--- START ---

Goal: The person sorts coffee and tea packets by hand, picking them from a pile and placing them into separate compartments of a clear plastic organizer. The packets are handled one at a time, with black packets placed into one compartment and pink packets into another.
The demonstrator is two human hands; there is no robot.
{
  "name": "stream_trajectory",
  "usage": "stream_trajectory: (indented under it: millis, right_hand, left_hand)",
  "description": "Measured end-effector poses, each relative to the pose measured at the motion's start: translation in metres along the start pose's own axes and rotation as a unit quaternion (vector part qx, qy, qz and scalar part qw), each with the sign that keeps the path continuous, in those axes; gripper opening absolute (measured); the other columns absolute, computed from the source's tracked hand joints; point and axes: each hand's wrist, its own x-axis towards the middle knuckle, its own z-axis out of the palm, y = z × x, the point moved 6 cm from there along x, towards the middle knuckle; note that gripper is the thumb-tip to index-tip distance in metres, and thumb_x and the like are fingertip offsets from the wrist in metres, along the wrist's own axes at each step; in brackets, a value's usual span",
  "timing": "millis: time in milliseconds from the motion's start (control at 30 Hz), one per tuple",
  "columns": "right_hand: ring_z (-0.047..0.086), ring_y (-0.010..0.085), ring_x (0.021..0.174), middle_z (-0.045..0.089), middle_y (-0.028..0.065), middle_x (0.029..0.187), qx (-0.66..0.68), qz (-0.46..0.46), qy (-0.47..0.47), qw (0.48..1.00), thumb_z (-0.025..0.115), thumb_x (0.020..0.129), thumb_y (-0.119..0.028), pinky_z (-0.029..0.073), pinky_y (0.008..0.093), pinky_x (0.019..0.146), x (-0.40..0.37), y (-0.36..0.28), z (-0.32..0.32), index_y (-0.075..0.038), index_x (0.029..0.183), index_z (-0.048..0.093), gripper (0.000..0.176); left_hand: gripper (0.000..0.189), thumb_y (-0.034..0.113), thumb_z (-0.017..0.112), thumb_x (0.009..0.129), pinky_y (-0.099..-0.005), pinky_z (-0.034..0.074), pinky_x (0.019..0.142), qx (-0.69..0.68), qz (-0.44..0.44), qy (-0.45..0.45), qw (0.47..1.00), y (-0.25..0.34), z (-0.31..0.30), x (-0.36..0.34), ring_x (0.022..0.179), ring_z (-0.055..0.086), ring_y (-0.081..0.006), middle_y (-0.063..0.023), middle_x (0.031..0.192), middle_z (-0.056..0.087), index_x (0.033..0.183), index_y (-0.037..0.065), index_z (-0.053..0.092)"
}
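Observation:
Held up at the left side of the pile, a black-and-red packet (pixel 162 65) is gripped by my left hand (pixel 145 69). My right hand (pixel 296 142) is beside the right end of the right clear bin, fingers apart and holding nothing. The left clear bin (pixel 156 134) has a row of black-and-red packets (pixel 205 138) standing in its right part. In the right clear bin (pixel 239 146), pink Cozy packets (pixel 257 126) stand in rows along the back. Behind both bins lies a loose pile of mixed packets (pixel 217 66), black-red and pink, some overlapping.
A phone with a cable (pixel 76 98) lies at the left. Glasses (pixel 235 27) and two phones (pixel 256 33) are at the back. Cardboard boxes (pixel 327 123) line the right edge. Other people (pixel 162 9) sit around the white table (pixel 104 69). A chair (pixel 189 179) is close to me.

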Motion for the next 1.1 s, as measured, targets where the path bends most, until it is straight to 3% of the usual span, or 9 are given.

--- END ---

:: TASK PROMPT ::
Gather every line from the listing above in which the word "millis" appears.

:: WRITTEN ANSWER ::
  "usage": "stream_trajectory: (indented under it: millis, right_hand, left_hand)",
  "timing": "millis: time in milliseconds from the motion's start (control at 30 Hz), one per tuple",

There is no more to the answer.